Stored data
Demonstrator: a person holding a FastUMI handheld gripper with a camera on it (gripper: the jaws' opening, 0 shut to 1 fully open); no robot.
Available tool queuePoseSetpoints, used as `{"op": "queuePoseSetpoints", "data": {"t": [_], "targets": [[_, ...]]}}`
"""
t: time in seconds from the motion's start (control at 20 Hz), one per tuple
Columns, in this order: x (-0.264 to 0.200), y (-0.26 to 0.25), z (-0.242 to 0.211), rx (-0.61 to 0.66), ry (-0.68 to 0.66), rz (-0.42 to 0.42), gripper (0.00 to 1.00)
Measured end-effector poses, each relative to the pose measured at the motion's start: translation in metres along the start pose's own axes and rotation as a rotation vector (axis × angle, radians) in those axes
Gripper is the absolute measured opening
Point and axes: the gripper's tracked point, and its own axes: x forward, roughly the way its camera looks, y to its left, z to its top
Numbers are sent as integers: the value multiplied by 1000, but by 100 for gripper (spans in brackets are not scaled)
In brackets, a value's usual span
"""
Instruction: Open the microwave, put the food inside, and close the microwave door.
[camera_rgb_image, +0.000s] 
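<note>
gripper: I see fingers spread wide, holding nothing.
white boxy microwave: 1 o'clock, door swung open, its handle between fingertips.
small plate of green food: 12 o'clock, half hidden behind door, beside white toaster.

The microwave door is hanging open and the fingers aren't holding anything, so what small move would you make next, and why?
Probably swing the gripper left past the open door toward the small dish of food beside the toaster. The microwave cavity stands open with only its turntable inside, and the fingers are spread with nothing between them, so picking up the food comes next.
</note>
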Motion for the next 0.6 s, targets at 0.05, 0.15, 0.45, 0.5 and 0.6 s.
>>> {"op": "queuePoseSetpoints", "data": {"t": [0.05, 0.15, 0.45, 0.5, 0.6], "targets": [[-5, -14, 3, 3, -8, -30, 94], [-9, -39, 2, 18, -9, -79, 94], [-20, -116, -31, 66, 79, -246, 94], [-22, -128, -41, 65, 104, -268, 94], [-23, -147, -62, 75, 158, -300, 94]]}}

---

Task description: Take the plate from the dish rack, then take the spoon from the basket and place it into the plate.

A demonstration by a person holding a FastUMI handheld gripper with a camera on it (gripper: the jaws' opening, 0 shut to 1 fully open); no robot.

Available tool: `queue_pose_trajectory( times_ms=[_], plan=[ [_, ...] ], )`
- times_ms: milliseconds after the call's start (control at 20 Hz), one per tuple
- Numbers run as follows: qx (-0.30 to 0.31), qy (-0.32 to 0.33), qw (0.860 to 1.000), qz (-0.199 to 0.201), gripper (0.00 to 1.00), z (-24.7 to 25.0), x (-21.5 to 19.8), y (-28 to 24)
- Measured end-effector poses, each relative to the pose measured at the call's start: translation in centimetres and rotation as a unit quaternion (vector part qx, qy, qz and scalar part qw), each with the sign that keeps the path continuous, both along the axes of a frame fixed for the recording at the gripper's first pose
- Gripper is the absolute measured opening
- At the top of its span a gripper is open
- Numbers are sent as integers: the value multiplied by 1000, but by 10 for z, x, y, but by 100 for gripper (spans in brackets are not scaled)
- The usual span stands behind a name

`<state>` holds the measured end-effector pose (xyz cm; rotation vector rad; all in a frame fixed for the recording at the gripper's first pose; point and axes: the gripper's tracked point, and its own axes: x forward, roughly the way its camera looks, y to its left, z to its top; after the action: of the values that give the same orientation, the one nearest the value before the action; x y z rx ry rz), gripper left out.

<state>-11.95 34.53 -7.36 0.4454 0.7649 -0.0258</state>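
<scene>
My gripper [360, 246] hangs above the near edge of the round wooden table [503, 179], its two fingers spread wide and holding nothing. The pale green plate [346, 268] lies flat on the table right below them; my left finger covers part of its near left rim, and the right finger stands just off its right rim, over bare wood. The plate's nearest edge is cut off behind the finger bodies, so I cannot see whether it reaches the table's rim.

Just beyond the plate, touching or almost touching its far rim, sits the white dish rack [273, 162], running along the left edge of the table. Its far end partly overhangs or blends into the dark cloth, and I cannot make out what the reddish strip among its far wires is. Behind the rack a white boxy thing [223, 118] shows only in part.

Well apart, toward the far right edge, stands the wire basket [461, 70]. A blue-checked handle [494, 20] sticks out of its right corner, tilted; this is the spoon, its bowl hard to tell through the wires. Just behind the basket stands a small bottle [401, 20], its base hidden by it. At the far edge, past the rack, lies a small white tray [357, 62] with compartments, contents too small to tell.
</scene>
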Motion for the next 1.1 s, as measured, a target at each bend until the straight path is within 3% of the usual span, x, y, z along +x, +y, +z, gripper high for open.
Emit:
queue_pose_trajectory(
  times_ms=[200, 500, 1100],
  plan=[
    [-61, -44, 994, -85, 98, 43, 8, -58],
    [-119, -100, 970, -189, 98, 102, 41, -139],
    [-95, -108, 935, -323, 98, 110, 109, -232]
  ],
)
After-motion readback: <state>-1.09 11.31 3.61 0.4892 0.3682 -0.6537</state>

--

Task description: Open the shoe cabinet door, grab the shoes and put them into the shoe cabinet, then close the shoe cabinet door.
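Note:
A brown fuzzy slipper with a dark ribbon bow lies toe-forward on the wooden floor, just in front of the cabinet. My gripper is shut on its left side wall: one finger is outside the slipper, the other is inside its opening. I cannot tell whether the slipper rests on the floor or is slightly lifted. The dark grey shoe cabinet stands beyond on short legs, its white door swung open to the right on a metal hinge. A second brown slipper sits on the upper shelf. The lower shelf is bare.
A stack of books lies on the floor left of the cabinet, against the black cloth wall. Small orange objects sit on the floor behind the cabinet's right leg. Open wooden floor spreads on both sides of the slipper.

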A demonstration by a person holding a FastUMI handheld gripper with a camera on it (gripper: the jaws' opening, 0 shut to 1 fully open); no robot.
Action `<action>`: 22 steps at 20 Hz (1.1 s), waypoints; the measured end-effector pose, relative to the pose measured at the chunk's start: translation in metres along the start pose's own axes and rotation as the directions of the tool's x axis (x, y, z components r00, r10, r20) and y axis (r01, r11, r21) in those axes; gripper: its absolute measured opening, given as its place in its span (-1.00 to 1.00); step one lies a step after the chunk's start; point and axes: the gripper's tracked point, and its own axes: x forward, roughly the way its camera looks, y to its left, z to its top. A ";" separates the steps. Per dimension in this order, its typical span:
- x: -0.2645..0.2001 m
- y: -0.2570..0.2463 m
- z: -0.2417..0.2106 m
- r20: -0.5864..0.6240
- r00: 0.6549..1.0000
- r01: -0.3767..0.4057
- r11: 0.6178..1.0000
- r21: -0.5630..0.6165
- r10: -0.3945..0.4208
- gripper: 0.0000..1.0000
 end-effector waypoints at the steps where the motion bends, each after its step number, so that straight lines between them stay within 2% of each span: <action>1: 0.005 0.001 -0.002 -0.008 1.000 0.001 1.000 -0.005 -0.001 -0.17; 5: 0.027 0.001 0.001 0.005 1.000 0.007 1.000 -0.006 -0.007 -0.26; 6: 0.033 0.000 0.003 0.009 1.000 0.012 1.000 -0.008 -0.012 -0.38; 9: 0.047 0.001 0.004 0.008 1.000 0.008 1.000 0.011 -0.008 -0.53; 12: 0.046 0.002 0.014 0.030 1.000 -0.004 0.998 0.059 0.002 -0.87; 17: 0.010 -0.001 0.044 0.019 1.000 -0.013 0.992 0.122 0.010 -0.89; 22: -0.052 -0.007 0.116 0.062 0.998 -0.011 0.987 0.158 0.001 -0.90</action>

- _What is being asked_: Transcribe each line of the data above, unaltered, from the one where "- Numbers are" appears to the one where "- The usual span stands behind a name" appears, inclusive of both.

- _Final answer_:
- Numbers are sent as integers: the value multiplied by 1000, but by 10 for z, x, y, but by 100 for gripper (spans in brackets are not scaled)
- The usual span stands behind a name

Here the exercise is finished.